Exercise description
Copy every line of the material exactly as it stands.

Data block

┌────────

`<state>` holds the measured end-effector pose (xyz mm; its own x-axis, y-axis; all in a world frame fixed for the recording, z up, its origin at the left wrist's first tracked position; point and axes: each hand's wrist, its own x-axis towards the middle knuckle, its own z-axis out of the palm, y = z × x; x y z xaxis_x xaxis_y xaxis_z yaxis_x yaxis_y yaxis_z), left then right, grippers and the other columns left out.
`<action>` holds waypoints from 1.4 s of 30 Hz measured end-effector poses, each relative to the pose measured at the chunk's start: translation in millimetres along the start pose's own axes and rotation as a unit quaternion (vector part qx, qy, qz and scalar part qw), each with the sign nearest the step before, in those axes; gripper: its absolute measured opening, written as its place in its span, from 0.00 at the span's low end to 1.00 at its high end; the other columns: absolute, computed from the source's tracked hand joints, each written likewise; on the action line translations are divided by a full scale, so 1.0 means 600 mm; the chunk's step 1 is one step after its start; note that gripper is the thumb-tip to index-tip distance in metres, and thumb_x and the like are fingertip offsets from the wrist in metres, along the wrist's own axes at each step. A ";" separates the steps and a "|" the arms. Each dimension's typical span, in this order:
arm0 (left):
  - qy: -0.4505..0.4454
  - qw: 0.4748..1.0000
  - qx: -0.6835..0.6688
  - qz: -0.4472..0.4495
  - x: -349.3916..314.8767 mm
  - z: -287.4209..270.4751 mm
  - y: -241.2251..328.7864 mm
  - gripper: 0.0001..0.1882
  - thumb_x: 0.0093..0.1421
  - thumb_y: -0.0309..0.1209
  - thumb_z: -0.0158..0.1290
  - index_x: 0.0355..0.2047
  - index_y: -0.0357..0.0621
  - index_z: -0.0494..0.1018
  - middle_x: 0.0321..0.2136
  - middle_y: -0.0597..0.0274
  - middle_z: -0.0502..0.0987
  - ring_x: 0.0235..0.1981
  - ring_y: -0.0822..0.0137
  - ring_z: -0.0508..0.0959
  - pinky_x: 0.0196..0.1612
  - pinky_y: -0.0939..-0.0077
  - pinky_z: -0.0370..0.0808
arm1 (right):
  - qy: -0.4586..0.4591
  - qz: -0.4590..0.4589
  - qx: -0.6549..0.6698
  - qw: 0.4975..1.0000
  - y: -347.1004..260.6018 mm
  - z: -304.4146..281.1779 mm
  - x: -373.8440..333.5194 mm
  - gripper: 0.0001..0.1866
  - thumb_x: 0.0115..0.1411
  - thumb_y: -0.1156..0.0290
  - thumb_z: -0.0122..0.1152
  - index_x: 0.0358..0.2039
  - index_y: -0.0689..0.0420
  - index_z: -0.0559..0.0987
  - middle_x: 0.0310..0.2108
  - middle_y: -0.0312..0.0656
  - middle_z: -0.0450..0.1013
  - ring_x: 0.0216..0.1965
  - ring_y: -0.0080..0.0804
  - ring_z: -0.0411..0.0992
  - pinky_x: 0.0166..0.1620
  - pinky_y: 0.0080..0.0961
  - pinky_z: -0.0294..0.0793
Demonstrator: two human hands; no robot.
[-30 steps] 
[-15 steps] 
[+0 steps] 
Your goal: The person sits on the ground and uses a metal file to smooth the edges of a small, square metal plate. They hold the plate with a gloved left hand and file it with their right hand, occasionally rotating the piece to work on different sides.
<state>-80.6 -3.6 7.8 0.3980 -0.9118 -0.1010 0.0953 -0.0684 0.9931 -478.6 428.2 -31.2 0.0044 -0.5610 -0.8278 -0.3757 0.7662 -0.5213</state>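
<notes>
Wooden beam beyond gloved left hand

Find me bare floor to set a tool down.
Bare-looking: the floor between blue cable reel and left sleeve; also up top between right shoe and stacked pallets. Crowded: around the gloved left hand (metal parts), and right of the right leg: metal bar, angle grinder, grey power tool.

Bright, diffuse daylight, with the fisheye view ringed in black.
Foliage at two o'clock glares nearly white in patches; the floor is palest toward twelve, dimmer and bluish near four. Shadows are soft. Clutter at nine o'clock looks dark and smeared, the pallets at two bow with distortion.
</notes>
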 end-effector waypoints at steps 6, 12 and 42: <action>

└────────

Reply to the task
`<state>` holds the measured end-effector pose (xyz mm; its own x-axis, y-axis; all in a world frame fixed for the recording, z up, its origin at the left wrist's first tracked position; point and axes: each hand's wrist, its own x-axis towards the middle knuckle, its own z-axis out of the palm, y = z × x; x y z xaxis_x xaxis_y xaxis_z yaxis_x yaxis_y yaxis_z), left then right, grippers and the other columns left out.
`<action>` holds waypoints from 1.4 s of 30 Hz measured end-effector poses, each relative to the pose measured at the chunk's start: translation in millimetres along the start pose's own axes and rotation as a unit quaternion (vector part qx, qy, qz and scalar part qw), each with the sign nearest the step before, in those axes; gripper: its absolute measured opening, written as its place in its span, from 0.00 at the span's low end to 1.00 at its high end; the other columns: absolute, computed from the source's tracked hand joints, each written likewise; on the action line translations are divided by a full scale, so 1.0 means 600 mm; the chunk's step 1 is one step after its start; note that gripper is the thumb-tip to index-tip distance in metres, and thumb_x and the like are fingertip offsets from the wrist in metres, along the wrist's own axes at each step. A ";" separates the steps and a "|" the arms. Each dimension's typical span, in this order:
arm0 (left):
  - qy: -0.4505..0.4454
  - qw: 0.4748..1.0000
  - qx: -0.6835..0.6688
  - qz: -0.4472..0.4495
  - x: -349.3916..314.8767 mm
  - z: -287.4209..270.4751 mm
  - y: -241.2251..328.7864 mm
  - gripper: 0.0001..0.1882
  - thumb_x: 0.0093..0.1421
  - thumb_y: -0.0309..0.1209
  - thumb_z: -0.0158..0.1290
  - index_x: 0.0355..0.2047
  - index_y: -0.0357..0.0621
  - index_z: -0.0494..0.1018
  - middle_x: 0.0321..0.2136
  - middle_y: -0.0597..0.0274
  - middle_z: -0.0502..0.0987
  - ring_x: 0.0235..0.1981
  - ring_y: -0.0822..0.0137
  - ring_z: -0.0508..0.0959
  - pinky_x: 0.0196..0.1612
  - pinky_y: -0.0939..-0.0077
  - pinky_z: -0.0370..0.0808
arm1 (right):
  - qy: -0.4586..0.4591
  - qz: -0.4590..0.4589
  - qx: -0.6549..0.6698
  - qw: 0.4975..1.0000
  - y: -347.1004..260.6018 mm
  - z: -304.4146..281.1779 mm
  - x: -373.8440..333.5194 mm
  - gripper: 0.0001..0.1866
  - thumb_x: 0.0115..0.1411
  - thumb_y: -0.1156..0.0290
  - thumb_z: -0.0122..0.1152
  - index_x: 0.0358..0.2039
  - index_y: -0.0689..0.0420
  - index_z: -0.0559..0.0987
  - middle_x: 0.0310..0.2108
  - middle_y: -0.0312..0.0656
  - middle_z: -0.0450..0.1013
  - ring_x: 0.0216..0.1965
  - ring_y: -0.0080..0.0804
  - ring_z: -0.0411..0.0992
  - pinky_x: 0.0166..0.1620
  - pinky_y: 0.0080..0.0961
  - pinky_z: -0.0294..0.0793
Demonstrator: two human hands; no robot.
[-30 steps] 
[-15 steps] 
[+0 steps] 
Your goal: The person sits on the ground and uses a metal file to smooth the edges of a small, square metal plate. They hold the plate with a gloved left hand and file it with their right hand, occasionally rotating the piece to work on different sides.
<state>-80.6 -3.6 7.8 0.3980 -0.9118 -0.1010 0.0953 -0.0684 0.9931 -478.6 428.2 -31.2 0.0044 -0.5610 -0.8278 -0.3757 0.7662 -0.5213</state>
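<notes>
Wooden beam beyond gloved left hand

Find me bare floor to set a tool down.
Bare-looking: the floor between blue cable reel and left sleeve; also up top between right shoe and stacked pallets. Crowded: around the gloved left hand (metal parts), and right of the right leg: metal bar, angle grinder, grey power tool.

Bright, diffuse daylight, with the fisheye view ringed in black.
Foliage at two o'clock glares nearly white in patches; the floor is palest toward twelve, dimmer and bluish near four. Shadows are soft. Clutter at nine o'clock looks dark and smeared, the pallets at two bow with distortion.
</notes>
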 end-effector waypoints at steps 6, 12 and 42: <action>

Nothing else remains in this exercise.